VIGILANCE in overseeing the whole decision-making process is essential.

1995-2004

During the mid-1990s, quite oddly, I found myself elected president of the very same sporting organisation that had originally been formed to pursue the development of Reserve R64760, the very same organisation which my wife and I had previously so openly opposed some five years earlier. By then, though, the club had disintegrated after the rejection of the council’s development application in 1990 and just a handful of members remained to manage the tennis courts within the reserve.

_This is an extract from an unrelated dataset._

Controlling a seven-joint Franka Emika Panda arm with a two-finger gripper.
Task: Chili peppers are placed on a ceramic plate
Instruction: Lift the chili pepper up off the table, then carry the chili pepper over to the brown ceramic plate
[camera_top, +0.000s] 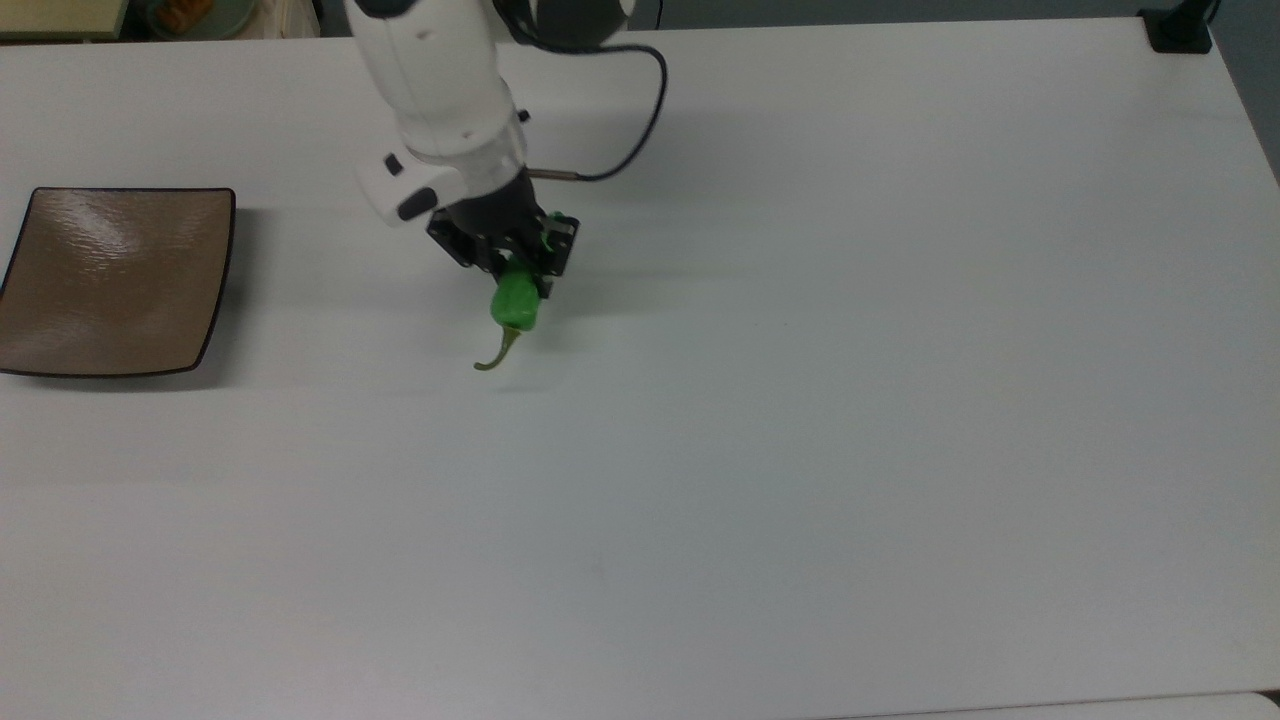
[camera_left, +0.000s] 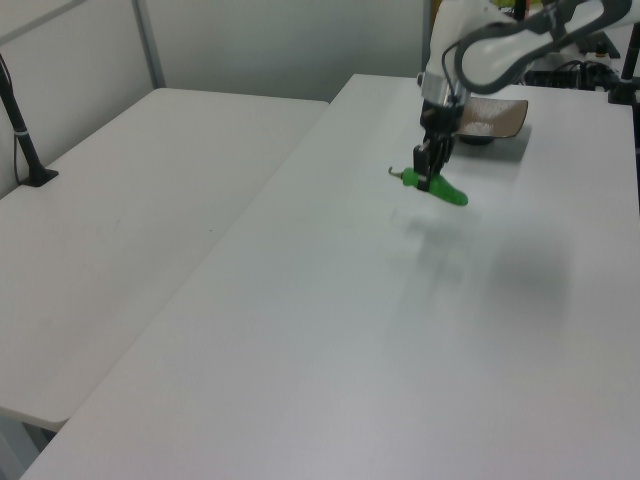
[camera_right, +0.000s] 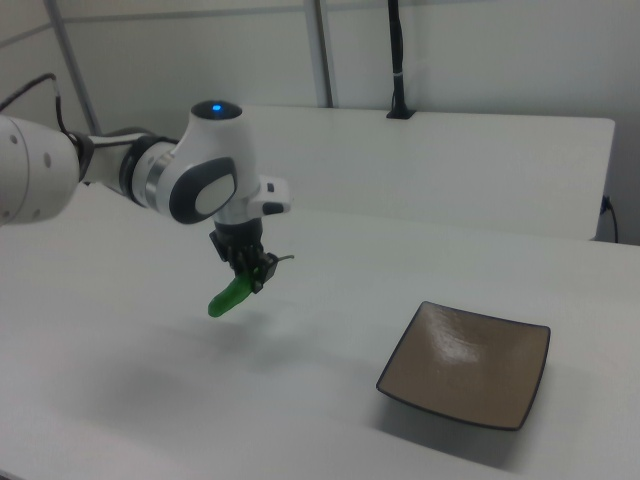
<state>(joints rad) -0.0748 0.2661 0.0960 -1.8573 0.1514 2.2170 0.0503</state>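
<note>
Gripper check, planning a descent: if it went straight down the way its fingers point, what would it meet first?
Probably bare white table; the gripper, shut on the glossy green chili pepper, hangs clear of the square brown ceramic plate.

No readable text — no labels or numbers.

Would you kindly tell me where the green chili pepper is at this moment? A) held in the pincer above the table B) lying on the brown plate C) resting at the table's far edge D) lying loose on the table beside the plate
A: the pincer is shut on the chili pepper, which hangs clear of the white table over its own shadow, while the brown plate sits bare and apart.
</note>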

In 1995, as a representative of the sporting organisation, I was approached by a councillor, a former mayor who lived locally, questioning how best to spend a small amount of money that was available for use within Reserve R64760. My immediate response was the necessity to develop a plan of management for the entire reserve that was practical and likely to be acceptable to the whole community. Within a week I had sketched preliminary plans for the reserve’s ‘development’ plus another plan for a proposal to build a cycleway/boardwalk link from Saratoga to nearby Kincumber via our local wetlands and foreshores. Everyone was rapt. A few years of politics followed before the council came onboard and then about three more years of extensive community consultation until the Saratoga Recreation Area and Wetland Plan of Management was finally adopted in 2004. In the meantime new amenities and a carpark had been constructed on the already-filled parts of Reserve R64760, the cycleway link to Kincumber was in the pipeline and a Central Coast Friends of the Bush Stone-curlew plus a Bushcare group to work in the Saratoga wetland had been formed. At that time the reserve was unique in that it was the only recreational reserve of its kind within the Gosford local government area to have its own plan of management. Independently, the year after the plan of management was adopted, the adjacent sand island was formally placed in the hands of the NSW Department of Environment and Conservation (NPWS) and is now known as Saratoga Island Nature Reserve.
From my perspective in 2004, the struggle to preserve Reserve R64760 had been successful and the future of the wetland and its flora and fauna was assured.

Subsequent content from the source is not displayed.